WHAT YOU SHOULD DO:
Wherever the string "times" shows up in the data below, copy the whole line.

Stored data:
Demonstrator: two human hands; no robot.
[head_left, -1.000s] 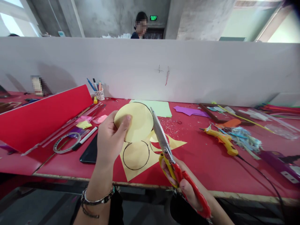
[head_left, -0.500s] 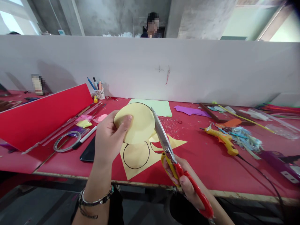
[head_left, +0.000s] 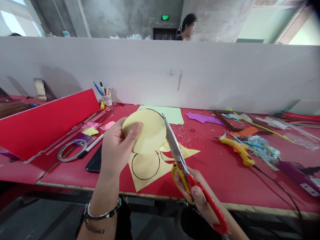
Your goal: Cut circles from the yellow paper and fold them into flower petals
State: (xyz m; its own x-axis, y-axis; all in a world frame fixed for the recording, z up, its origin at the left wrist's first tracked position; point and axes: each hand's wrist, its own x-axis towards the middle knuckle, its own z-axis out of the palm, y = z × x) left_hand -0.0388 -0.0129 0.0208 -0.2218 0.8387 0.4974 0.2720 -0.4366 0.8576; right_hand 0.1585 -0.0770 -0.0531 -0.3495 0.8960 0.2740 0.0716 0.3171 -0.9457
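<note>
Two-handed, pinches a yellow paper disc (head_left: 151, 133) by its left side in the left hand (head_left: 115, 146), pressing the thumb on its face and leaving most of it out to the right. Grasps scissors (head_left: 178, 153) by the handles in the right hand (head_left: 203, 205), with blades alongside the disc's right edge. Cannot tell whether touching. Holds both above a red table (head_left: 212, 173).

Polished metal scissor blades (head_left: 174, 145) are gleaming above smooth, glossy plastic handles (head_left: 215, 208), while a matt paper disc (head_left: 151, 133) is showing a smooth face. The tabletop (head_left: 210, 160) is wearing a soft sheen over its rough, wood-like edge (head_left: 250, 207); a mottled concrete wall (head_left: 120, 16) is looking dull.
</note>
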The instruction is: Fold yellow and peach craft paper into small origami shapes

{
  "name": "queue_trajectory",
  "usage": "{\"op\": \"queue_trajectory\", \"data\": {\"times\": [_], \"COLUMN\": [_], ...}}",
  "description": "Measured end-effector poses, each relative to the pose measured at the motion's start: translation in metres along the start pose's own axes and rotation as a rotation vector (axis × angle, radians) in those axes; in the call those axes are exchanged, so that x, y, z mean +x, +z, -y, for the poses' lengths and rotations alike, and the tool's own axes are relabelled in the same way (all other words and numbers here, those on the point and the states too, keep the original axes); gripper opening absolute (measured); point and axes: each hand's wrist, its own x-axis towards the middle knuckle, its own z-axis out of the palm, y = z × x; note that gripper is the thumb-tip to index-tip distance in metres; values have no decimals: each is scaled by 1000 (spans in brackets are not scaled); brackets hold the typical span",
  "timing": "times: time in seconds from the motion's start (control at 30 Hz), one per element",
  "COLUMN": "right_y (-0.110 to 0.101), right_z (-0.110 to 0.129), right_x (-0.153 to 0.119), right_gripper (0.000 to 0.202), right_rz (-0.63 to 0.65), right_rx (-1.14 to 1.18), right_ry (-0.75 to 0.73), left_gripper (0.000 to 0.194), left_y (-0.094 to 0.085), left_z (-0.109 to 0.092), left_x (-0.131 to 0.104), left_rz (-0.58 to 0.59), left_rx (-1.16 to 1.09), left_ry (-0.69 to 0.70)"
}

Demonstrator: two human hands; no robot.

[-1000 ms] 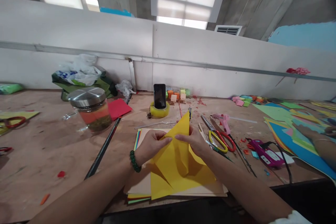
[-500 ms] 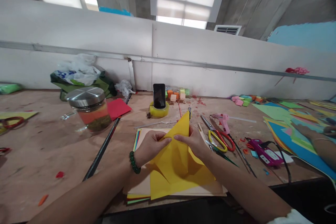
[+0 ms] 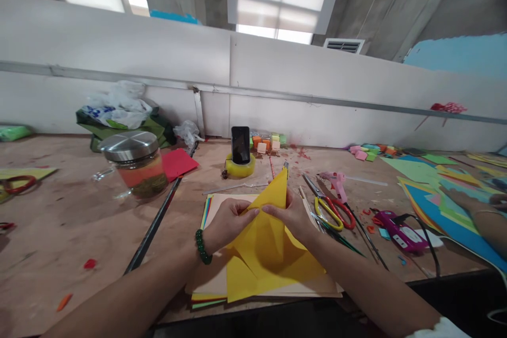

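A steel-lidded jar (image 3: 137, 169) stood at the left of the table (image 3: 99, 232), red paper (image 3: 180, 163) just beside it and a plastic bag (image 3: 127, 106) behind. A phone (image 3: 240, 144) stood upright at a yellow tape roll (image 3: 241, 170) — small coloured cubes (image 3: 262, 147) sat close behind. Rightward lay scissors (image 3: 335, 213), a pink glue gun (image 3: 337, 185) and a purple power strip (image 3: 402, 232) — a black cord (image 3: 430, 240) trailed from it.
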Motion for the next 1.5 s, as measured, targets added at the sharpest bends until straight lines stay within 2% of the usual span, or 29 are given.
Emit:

ANSWER TO THIS EXERCISE:
  "usage": "{\"op\": \"queue_trajectory\", \"data\": {\"times\": [_], \"COLUMN\": [_], ...}}",
  "timing": "times: time in seconds from the motion's start (control at 30 Hz), one per element",

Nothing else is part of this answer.